> _WHAT THE EXERCISE ASKS_
Each line starting at the one that contains "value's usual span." and ending at the one that contains "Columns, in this" must be returned exactly, and the rest of the listing is left out.

> _DATA FOR REVIEW_
BEGIN
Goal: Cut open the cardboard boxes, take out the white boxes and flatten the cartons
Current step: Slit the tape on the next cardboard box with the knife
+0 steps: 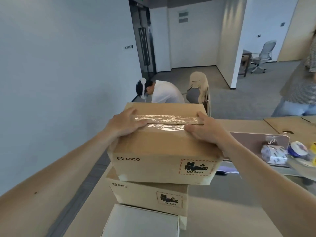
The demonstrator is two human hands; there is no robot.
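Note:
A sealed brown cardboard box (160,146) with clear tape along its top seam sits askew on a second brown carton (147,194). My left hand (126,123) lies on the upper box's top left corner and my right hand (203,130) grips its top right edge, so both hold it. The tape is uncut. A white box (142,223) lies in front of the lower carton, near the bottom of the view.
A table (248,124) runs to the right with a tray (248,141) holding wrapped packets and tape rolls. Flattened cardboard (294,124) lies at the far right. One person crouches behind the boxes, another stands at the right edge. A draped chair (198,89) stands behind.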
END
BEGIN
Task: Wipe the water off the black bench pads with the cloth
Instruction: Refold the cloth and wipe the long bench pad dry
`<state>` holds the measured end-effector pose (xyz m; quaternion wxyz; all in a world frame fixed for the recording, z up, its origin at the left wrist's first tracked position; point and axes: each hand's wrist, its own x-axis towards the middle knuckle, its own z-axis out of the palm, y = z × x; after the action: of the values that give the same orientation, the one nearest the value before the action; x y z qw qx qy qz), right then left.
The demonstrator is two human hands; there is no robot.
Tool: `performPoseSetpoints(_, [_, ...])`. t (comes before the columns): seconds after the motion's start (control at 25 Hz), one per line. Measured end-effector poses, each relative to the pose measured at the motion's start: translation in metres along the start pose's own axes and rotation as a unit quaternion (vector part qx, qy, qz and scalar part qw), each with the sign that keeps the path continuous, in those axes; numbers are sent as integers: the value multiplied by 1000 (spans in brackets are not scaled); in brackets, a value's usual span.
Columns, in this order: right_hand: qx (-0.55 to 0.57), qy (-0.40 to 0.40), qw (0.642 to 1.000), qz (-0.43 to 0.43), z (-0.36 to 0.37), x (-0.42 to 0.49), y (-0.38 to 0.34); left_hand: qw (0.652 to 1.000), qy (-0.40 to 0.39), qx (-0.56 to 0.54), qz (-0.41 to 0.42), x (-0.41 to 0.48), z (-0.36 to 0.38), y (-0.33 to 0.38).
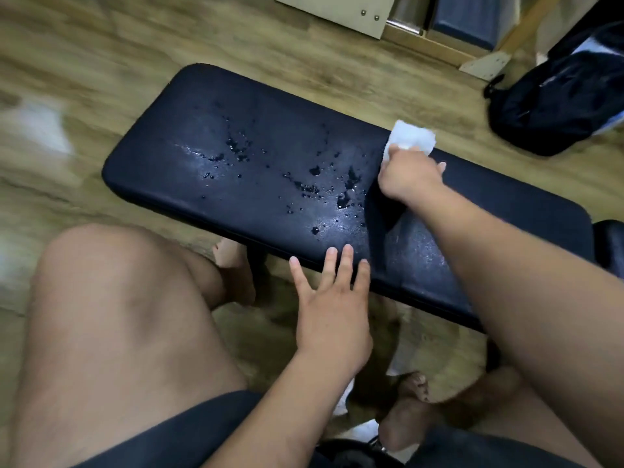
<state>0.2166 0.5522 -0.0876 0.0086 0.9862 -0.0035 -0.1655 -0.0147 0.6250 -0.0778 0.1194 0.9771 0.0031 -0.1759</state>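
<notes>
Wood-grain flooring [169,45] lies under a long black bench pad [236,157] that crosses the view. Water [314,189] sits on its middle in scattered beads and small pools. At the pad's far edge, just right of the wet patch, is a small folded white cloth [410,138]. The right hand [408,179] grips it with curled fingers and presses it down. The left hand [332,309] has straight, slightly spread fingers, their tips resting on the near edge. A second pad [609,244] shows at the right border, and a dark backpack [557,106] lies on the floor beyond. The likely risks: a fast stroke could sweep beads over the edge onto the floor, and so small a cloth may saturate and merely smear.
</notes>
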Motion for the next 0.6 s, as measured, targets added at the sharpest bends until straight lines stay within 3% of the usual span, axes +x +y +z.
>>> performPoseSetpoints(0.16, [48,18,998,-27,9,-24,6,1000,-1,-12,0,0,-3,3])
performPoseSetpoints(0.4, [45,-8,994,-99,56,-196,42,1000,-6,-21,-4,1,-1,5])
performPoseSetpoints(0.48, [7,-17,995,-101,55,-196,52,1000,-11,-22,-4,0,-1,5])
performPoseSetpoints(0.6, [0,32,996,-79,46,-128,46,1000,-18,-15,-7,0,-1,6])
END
> _FINISHED EXERCISE_
Tool: `performPoseSetpoints(_, [_, ...])`. t (comes before the columns): seconds after the motion's start (control at 25 Hz), one per line. Measured end-effector poses, each relative to the pose measured at the motion's start: translation in metres along the start pose's own axes and rotation as a unit quaternion (vector part qx, qy, qz and scalar part qw), each with the sign that keeps the path continuous, in those axes; numbers are sent as integers: the value multiplied by 1000 (spans in brackets are not scaled); in brackets, a value's usual span.
Columns, in this order: right_hand: qx (-0.55 to 0.57), qy (-0.40 to 0.40), qw (0.642 to 1.000), qz (-0.43 to 0.43), z (-0.36 to 0.37), x (-0.42 to 0.49), y (-0.38 to 0.34); left_hand: qw (0.652 to 1.000), qy (-0.40 to 0.39), qx (-0.56 to 0.54), qz (-0.41 to 0.42), x (-0.41 to 0.48), z (-0.36 to 0.38), y (-0.33 to 0.38).

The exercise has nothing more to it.